## [ACTION ITEM]
Return exactly the lines of the records below, starting at the line that contains "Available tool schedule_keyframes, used" and ending at the line that contains "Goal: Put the", with both of those lines kept.

## [SUPPLIED MATERIAL]
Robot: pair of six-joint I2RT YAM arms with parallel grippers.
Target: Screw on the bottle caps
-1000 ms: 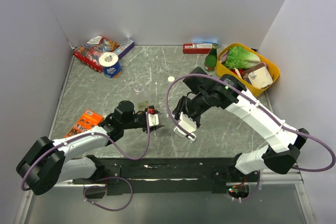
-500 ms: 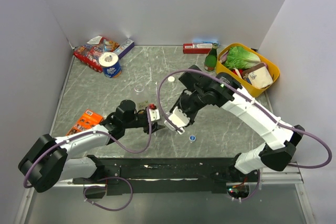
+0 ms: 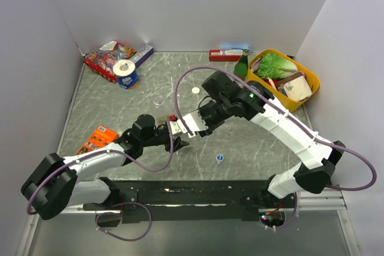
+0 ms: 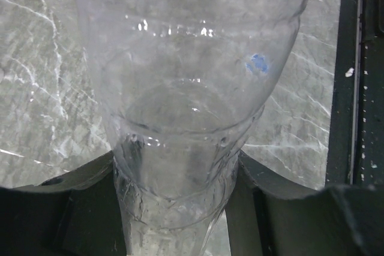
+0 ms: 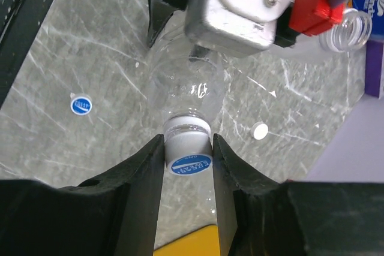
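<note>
Left end effector [image 4: 180, 208]: clamped on the lower body of a clear bottle [image 4: 186, 88], holding it off the bench [image 3: 258, 142]; the neck points away from it, toward the other arm.
Right end effector [image 5: 188, 148]: fingers pinching a blue-topped cap [image 5: 188, 155] by its rim; the cap sits right at the bottle's mouth.
What has just changed: a second ago the right end effector was low over the bench, well to the right of the left one; it has since lifted and swung across, so cap and neck now meet between the two.
Meaning for the task: I judge the carry done and the threading about to begin; whether the threads have caught yet I cannot tell.
Next move calls for: a straight push along the neck with a turn, while the left grip stays firm; a tilted cap could cross-thread.
Left to do: a loose blue cap [image 3: 220, 157] lies behind the right end effector, toward the arm bases; a white cap [image 3: 195, 90] and a second bottle [image 3: 159, 100] wait beyond both end effectors.
</note>
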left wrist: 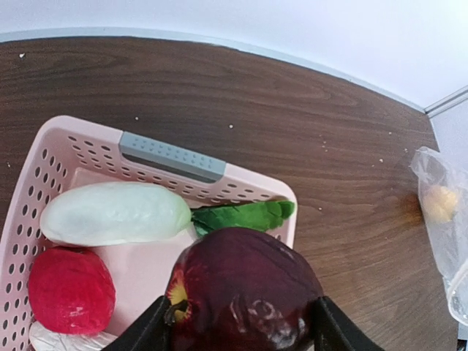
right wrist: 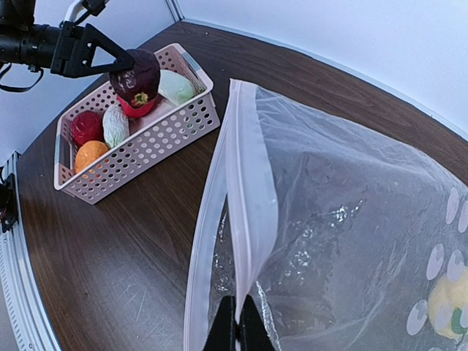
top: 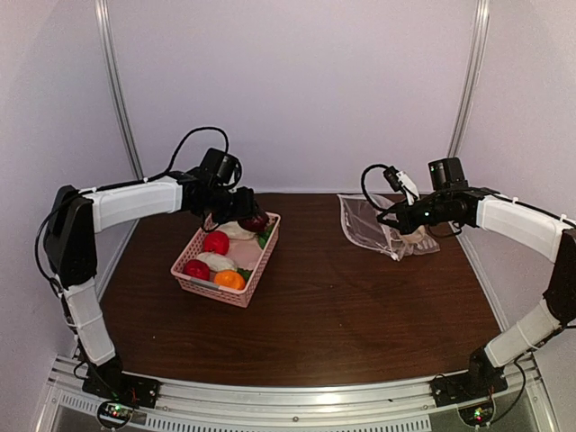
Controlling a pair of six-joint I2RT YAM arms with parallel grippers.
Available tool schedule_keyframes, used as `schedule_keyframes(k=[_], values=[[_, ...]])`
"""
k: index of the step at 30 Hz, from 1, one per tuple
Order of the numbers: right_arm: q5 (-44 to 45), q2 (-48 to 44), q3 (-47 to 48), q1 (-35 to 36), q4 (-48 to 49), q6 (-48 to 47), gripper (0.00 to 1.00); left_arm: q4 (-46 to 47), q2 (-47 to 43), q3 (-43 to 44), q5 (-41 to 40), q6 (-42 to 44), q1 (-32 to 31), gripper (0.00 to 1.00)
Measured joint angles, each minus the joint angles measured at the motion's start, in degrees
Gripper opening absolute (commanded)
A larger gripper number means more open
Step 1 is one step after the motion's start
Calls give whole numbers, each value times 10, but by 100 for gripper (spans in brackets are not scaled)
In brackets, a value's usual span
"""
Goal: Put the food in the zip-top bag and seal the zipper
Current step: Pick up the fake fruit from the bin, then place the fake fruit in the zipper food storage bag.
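My left gripper (left wrist: 240, 307) is shut on the dark purple fruit (left wrist: 245, 289) and holds it just over the far right corner of the pink basket (top: 209, 286). Below it in the basket lie a white radish (left wrist: 113, 212) with green leaves (left wrist: 245, 216), a red fruit (left wrist: 71, 289), another red one (right wrist: 86, 126) and an orange one (right wrist: 91, 155). My right gripper (right wrist: 238, 322) is shut on one lip of the clear zip-top bag (right wrist: 351, 205), and the zipper (right wrist: 248, 190) strips stand apart. A yellow food (right wrist: 446, 296) lies inside the bag.
The basket has a grey handle (left wrist: 172, 156) on its far end. Bare dark wood table (top: 342, 306) separates the basket from the bag. White walls and metal posts close in the back and sides.
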Motion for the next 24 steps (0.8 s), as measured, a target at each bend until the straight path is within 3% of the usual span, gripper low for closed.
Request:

## [THE COMPLETED TASK]
Available tool schedule_keyframes, used as `schedule_keyframes(k=[_], values=[[_, ...]])`
"""
k: index of the step at 30 Hz, from 1, one per tuple
Order of the numbers: right_arm: q5 (-44 to 45), q2 (-48 to 44), q3 (-47 to 48), q1 (-35 to 36), q4 (-48 to 49), q6 (-48 to 47), gripper (0.00 to 1.00); left_arm: q4 (-46 to 47), q2 (-47 to 43), q3 (-43 to 44), q5 (-41 to 40), q6 (-42 to 44), q1 (-32 to 31), gripper (0.00 to 1.00)
Measured joint angles, each minus the joint angles measured at the motion's start, in degrees
Gripper opening absolute (commanded)
A larger gripper number means more open
Step 1 is one step after the motion's start
Calls give whole numbers, each value times 10, but by 100 for gripper (spans in brackets are not scaled)
In brackets, a value's usual span
"""
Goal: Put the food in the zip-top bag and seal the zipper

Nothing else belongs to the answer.